Okay someone really screwed up and I am trying to fix this. We have a bunch of authorized servers in our list but 1/2 of them are dead. Worse yet is alot of them have the same IPs.

E.G.
Computer.domain 1.1.1.1
Computer1.domain 1.1.1.1
Computer2.domain 2.2.2.2
Computer3.domain 2.2.2.2

computer and computer 2 are the original DHCP servers, computer 1 and computer 3 are the new ones.

Now to make things worse computer and computer2 are both still on the network with same DNS name but different IPs.

Actual IP E.G.
Computer.domain 1.1.1.2
Computer1.domain 1.1.1.1
Computer2.domain 2.2.2.3
Computer3.domain 2.2.2.2

I have tried to Unauthorize using the Unauthorize button and I get "Access Denied" even though I am Domain Admin and I think it has to do with the fact that DHCP is not running and the IP of the computer isn't the same as the computernames DNS.

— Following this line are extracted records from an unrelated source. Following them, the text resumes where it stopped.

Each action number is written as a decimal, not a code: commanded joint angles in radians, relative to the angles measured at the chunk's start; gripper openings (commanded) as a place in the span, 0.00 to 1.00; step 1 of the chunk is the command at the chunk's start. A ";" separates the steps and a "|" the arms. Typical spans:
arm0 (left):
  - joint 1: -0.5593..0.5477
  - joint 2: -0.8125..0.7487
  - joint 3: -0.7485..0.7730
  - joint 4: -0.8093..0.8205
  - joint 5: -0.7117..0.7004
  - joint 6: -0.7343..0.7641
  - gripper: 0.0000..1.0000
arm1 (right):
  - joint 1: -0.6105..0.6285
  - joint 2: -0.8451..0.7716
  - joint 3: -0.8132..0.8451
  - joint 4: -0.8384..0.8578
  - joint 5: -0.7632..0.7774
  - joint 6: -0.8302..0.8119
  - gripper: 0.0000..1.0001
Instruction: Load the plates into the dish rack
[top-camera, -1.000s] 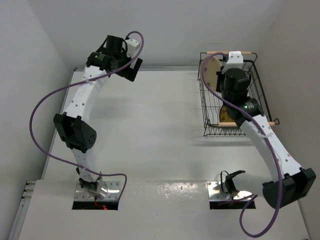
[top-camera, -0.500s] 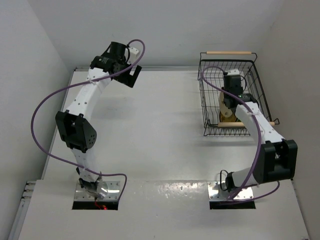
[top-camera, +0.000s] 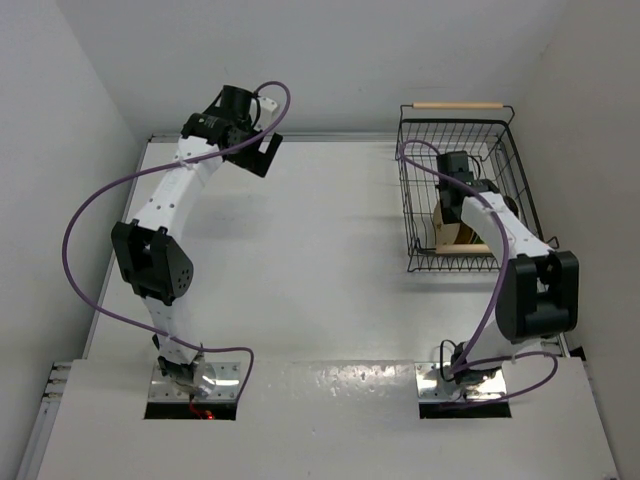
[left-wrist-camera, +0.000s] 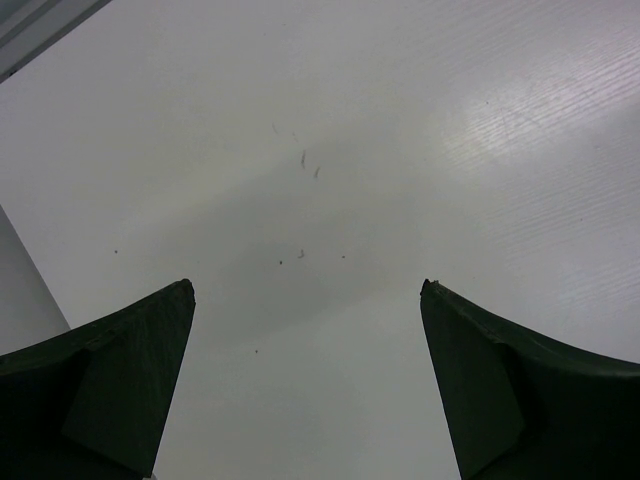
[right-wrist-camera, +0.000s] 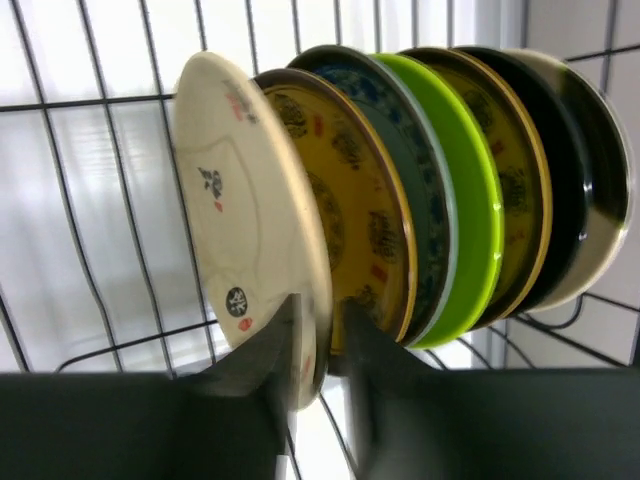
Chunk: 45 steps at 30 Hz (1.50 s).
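Beige plate (right-wrist-camera: 235, 200) pinched, brown-and-yellow plate (right-wrist-camera: 360, 215) just behind

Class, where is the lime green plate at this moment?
In the right wrist view the lime green plate stands on edge in the dish rack, between the blue patterned plate on its left and a brown-and-yellow plate on its right.

The white right arm (top-camera: 505, 240) reached down into the black wire rectangular dish rack (top-camera: 457, 104), where a tan round plate (top-camera: 445, 227) showed beneath its wrist.
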 joint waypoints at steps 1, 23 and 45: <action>0.007 -0.020 -0.001 0.017 -0.025 -0.001 1.00 | 0.000 0.022 0.066 -0.078 -0.027 0.038 0.31; 0.007 -0.058 -0.064 0.017 -0.048 0.008 1.00 | -0.134 -0.938 -0.323 0.064 -0.289 0.283 1.00; -0.094 -0.323 -0.476 0.100 -0.134 0.008 1.00 | -0.132 -1.264 -0.503 -0.391 -0.255 0.769 1.00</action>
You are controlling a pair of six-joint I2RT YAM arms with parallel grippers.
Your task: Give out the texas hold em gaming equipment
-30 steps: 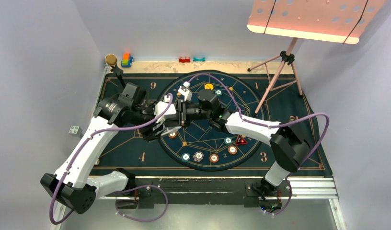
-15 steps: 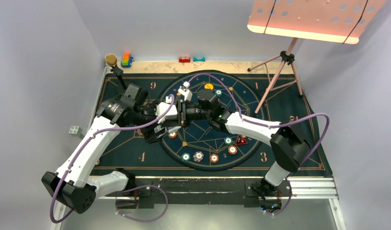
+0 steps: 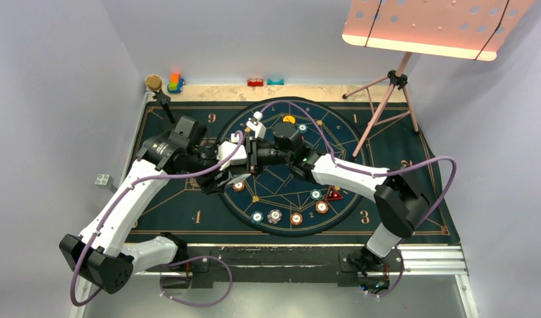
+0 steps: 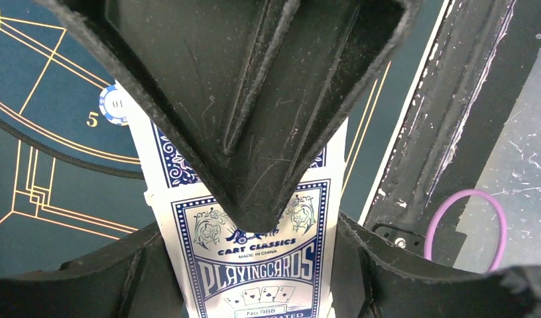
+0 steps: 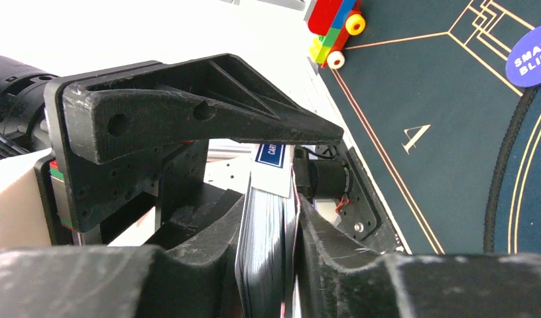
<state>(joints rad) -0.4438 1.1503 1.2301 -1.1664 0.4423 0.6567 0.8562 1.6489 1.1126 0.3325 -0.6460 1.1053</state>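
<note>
Left claw [image 3: 219,179] drifted slightly toward worktop's left edge, clamped on card deck [image 4: 254,265]; right claw [image 3: 252,159] pinches same deck. Dealing pending.

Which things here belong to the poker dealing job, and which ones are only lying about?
Job: playing cards, poker chips, red triangular marker.
Lying about: toy blocks, cork-topped stand, tripod.
</note>
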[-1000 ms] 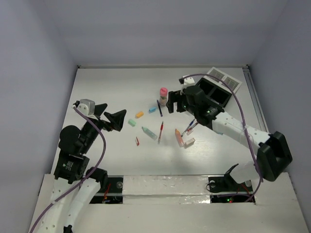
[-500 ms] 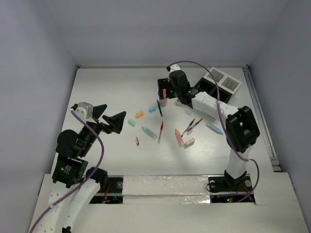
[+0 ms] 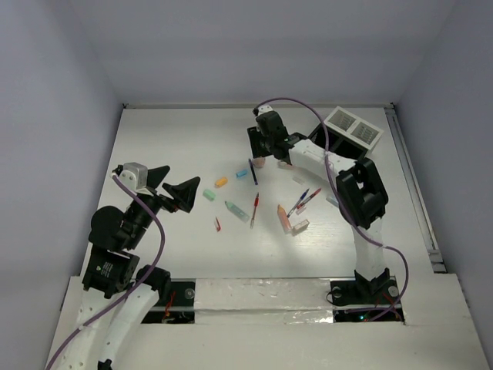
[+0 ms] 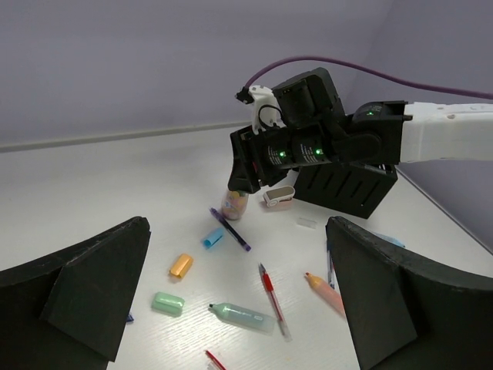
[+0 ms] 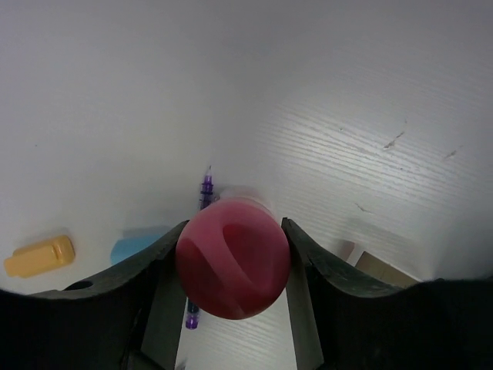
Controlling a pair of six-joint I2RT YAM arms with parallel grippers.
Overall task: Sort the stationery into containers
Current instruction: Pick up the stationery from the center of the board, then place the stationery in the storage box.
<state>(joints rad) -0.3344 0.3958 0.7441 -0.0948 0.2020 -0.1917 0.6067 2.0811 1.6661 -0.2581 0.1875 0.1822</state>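
The right tool [image 3: 260,153] clamped the upright pink-capped bottle [image 5: 231,266], likely to carry it to the organizer [image 4: 347,181] near the desk's [image 3: 154,131] far-right corner; the left tool [image 3: 176,181] hung apart.

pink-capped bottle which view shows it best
Right wrist: the pink-capped bottle fills the centre, cap-first, flanked by the right gripper. Left wrist shows its side, small, under that gripper. Top external mostly hides it behind the gripper.

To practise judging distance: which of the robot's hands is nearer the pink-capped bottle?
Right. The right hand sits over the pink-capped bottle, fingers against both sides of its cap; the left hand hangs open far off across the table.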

I also tried the netsh dhcp delete server command on these "leftover" ones but I get 
Deleting server with computer, 1.1.1.1 (IP in the Authorized server list)
The specified servers are not present in the directory service.
I did also try it with 
Deleting server with computer, 1.1.1.2 (Actual IP)
The specified servers are not present in the directory service.

I also have verified that the only good ones listed via IP are in -
CN=NetServices,CN=Services,CN=Configuration,DC=domain
the ones that are not authorized do not show up in there at all. 

It has been verified and reverified that computer and computer 2 do NOT have DHCP loaded on them.


----------



## srhoades (May 15, 2003)

Make sure the user your are using is a member of the Enterprise Admin group, only they can authorize/deauthoirze a DHCP server.


----------



## StumpedTechy (Jul 7, 2004)

They have full rights. I have even had multiple users give it a try. From Enterprise Admin to Domain admin to joe blow down the street.


----------



## srhoades (May 15, 2003)

You say the old computers are still on the network but with different IP's, any DNS records still pointing to the old IP's?


----------



## StumpedTechy (Jul 7, 2004)

No records I can find outside of the good ones and nslookups are all fine.


----------



## srhoades (May 15, 2003)

What is the status of the old servers? Are they DC's, or were they once DC's and since demoted or were they always just member servers?


----------



## StumpedTechy (Jul 7, 2004)

I am not thinking they were DC's but this is a status I to be honest do not know. I would assume it was a member server that just had DHCP on it just due to the naming convention used on this server.


----------



## srhoades (May 15, 2003)

If perhaps it was a DC you might want to try the meta data cleanup and see if purging the (perhaps) obsolete data from AD clears it up.

http://support.microsoft.com/kb/216498

Other than that I'm, well, stumped.


----------



## srhoades (May 15, 2003)

Found this, don't know if it applies to your situation or not

http://forums.techarena.in/active-directory/393412.htm


----------